Warning: Do not attach a blanket deny-root SCP to the management account itself, and never to an account where you have not first verified hardware MFA and recovery access work. A few tasks genuinely require root, and an overly broad SCP combined with a lockout can leave you stuck.
Best practices for the root account
Hardware MFA is one layer. Treat the root user as a break-glass identity and lock down everything around it.
- Register two hardware MFA devices. One primary for daily access, one backup stored offline in a safe or a separate secure location.
- Use a FIDO2 key over a TOTP fob. Phishing resistance is the single biggest practical upgrade for the root user.
- Delete root access keys. Root should never have programmatic access keys. If any exist, remove them.
- Store the root password in a vault. Use a long, unique, randomly generated password held in a team password manager with tight access control, not in someone's personal notes.

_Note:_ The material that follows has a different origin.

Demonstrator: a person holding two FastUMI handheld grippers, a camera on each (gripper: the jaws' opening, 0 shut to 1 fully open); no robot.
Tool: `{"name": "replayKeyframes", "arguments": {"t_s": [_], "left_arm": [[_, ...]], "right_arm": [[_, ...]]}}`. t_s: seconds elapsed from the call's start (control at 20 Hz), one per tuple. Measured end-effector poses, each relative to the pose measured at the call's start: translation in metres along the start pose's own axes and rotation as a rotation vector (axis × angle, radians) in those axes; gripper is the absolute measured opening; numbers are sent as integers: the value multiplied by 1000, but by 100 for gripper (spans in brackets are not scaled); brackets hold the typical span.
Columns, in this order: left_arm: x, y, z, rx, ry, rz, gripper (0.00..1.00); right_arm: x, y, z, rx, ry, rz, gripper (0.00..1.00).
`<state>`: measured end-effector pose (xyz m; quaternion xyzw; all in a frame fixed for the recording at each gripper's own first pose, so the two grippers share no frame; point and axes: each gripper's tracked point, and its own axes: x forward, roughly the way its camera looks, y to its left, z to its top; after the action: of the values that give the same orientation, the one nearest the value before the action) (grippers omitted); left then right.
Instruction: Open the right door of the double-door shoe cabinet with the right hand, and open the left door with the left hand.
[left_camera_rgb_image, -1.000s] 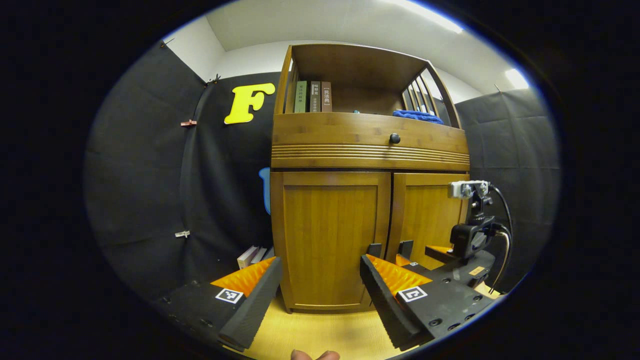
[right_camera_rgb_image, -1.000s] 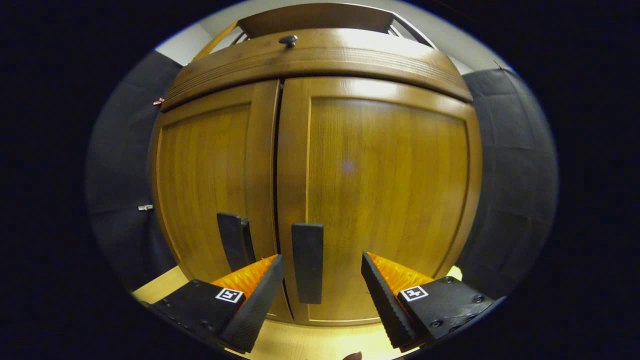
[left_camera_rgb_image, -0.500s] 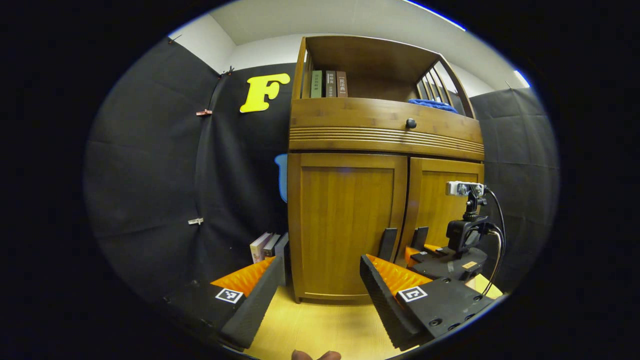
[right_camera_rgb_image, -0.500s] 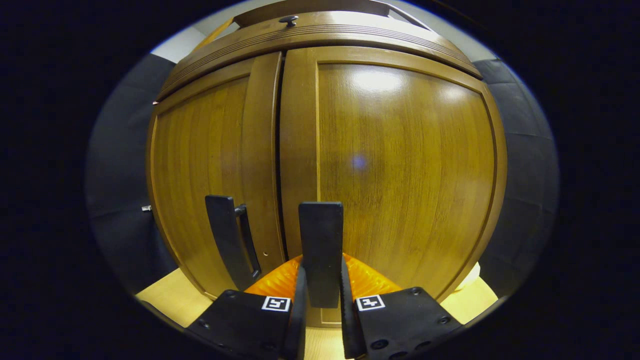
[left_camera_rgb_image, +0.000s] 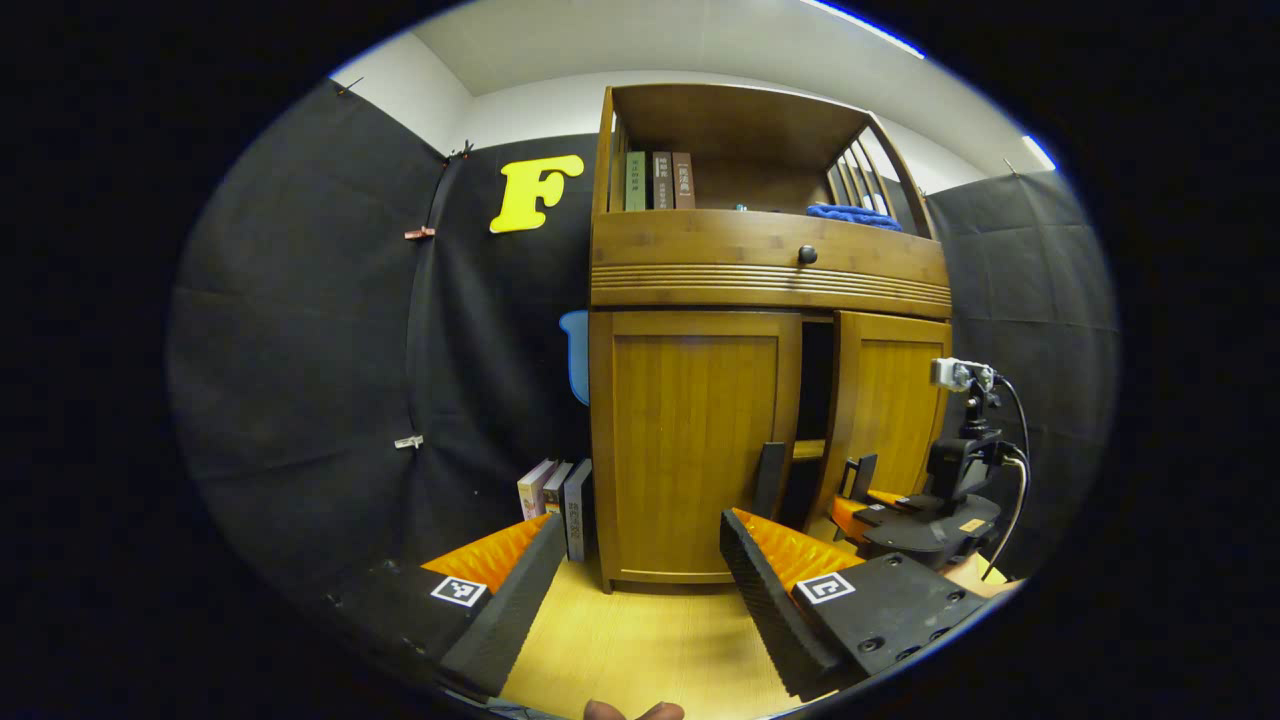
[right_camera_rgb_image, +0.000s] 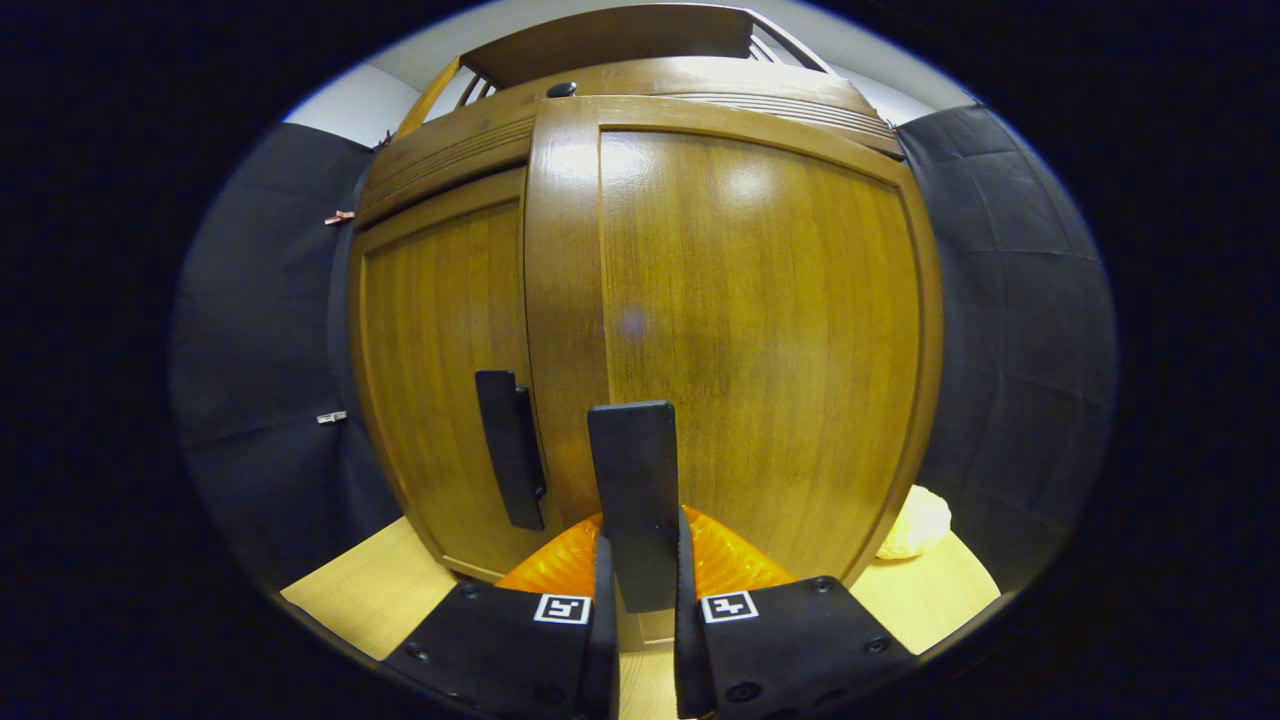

- Restrict root to break-glass tasks. Only a handful of operations require root: changing the account email, closing the account, certain billing and support changes, and restoring an account from a deny-everything policy. Everything else goes through IAM roles.
- Log and alert on every root sign-in. Create a CloudWatch alarm or EventBridge rule for
ConsoleLoginevents whereuserIdentity.typeisRoot. A root login should always trigger a notification. - Apply this to every account. The management account gets the most attention, but each member account has its own root user with the same risk profile. Audit them all.
Think of root MFA as a seatbelt for the one driver who can steer the whole organization off a cliff. Virtual MFA is wearing it loosely. Hardware MFA is buckling it properly and bolting the seat to the floor.
Swapping virtual MFA for a hardware key on root takes about ten minutes and a twenty-dollar security key. Given that this account can undo every other control you have built, it is one of the highest-leverage security improvements available, and this check exists to make sure you do not skip it.